What to produce: Check every line of the entries for the string "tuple" and return the ones that contain it.

(Collected data entries)
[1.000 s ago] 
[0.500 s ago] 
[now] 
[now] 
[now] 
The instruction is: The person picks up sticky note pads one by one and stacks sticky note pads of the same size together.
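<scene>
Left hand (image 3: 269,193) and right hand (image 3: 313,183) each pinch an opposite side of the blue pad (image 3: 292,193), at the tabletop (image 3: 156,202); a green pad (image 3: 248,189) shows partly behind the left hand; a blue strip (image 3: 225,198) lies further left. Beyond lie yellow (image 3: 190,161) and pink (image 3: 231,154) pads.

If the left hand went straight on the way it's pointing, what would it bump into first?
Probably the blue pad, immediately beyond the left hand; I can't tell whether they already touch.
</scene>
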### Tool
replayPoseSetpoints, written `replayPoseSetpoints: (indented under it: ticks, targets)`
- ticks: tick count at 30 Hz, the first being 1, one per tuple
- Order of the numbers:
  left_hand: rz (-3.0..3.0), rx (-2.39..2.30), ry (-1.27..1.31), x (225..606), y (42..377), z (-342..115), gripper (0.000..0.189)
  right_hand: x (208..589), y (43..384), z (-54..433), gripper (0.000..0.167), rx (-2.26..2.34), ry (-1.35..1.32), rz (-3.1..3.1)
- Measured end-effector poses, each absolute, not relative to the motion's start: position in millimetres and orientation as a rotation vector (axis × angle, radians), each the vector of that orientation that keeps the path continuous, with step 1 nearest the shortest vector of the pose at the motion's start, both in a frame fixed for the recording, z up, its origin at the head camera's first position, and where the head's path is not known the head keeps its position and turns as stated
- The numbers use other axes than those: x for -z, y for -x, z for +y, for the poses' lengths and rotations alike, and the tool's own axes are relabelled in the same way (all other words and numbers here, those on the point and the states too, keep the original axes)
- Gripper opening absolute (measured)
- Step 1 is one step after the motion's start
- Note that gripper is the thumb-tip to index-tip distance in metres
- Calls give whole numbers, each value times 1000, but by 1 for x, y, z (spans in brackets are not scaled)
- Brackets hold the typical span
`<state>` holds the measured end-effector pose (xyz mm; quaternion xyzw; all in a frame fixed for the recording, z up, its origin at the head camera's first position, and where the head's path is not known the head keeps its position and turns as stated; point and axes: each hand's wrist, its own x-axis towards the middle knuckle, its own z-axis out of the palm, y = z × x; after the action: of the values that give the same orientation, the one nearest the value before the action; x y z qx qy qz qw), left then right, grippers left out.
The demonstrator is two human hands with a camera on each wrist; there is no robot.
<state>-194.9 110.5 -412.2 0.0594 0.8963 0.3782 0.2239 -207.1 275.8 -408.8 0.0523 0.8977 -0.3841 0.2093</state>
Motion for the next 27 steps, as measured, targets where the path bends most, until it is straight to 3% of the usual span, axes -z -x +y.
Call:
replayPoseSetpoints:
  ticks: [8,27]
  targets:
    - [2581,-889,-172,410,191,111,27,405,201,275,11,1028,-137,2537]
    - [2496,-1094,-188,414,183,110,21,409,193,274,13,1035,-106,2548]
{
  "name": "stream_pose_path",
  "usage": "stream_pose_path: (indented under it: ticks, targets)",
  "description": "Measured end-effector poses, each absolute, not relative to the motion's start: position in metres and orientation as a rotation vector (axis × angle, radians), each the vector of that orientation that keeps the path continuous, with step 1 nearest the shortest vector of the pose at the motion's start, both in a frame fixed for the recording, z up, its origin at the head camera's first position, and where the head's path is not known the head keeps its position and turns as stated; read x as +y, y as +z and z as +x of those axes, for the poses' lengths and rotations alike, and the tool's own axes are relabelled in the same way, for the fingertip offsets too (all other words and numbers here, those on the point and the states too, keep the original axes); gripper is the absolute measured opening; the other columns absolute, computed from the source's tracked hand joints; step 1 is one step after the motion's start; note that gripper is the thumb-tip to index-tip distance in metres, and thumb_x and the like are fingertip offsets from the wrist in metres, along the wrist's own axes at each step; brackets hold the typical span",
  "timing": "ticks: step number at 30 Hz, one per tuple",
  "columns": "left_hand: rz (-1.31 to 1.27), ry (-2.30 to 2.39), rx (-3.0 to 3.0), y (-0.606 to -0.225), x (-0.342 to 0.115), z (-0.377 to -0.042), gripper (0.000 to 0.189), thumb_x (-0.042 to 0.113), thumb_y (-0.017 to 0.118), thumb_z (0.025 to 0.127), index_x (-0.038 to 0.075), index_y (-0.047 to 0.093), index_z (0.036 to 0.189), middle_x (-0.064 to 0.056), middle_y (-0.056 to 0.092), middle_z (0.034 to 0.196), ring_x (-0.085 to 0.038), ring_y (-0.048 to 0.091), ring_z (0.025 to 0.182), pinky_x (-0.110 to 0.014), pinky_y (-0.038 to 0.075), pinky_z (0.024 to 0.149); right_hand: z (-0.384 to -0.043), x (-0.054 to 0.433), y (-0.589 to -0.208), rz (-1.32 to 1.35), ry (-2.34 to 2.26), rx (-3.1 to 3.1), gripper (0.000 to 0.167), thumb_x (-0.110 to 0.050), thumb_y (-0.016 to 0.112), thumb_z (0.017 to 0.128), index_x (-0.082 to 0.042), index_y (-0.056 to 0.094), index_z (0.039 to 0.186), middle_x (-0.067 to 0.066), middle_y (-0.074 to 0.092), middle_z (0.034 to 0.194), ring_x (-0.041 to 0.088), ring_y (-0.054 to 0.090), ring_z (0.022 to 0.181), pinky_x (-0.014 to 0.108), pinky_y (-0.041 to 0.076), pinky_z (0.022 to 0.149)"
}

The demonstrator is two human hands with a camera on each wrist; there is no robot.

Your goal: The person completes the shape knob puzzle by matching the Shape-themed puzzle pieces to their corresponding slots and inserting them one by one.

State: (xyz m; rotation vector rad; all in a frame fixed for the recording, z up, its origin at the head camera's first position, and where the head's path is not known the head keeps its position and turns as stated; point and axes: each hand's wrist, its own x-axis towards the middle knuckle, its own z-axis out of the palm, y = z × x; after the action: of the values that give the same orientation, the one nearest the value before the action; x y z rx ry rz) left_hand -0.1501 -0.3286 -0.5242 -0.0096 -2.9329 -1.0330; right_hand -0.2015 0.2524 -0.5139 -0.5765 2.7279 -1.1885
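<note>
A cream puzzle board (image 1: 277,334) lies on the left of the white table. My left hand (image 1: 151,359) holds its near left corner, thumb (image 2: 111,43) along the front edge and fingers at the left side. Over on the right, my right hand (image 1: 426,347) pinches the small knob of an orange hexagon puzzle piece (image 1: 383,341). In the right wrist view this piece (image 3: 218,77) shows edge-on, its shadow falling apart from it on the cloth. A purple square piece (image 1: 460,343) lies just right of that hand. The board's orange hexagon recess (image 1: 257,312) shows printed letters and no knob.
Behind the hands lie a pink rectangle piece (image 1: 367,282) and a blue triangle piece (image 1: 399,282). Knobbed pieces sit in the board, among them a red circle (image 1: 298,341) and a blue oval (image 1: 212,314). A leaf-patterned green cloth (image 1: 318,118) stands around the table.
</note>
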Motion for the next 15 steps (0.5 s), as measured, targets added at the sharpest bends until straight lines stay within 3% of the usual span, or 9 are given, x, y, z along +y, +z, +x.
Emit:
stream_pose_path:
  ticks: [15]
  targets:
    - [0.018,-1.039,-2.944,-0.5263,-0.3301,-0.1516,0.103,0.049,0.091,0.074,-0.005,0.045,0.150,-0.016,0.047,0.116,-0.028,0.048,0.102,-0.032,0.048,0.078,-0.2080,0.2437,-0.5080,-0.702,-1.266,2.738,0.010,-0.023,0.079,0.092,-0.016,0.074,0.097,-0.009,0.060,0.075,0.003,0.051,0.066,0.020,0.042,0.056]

Answer to the exercise:
- ticks: tick count at 30 Hz, the first being 1, one per tuple
  "timing": "ticks: step number at 30 Hz, one per tuple",

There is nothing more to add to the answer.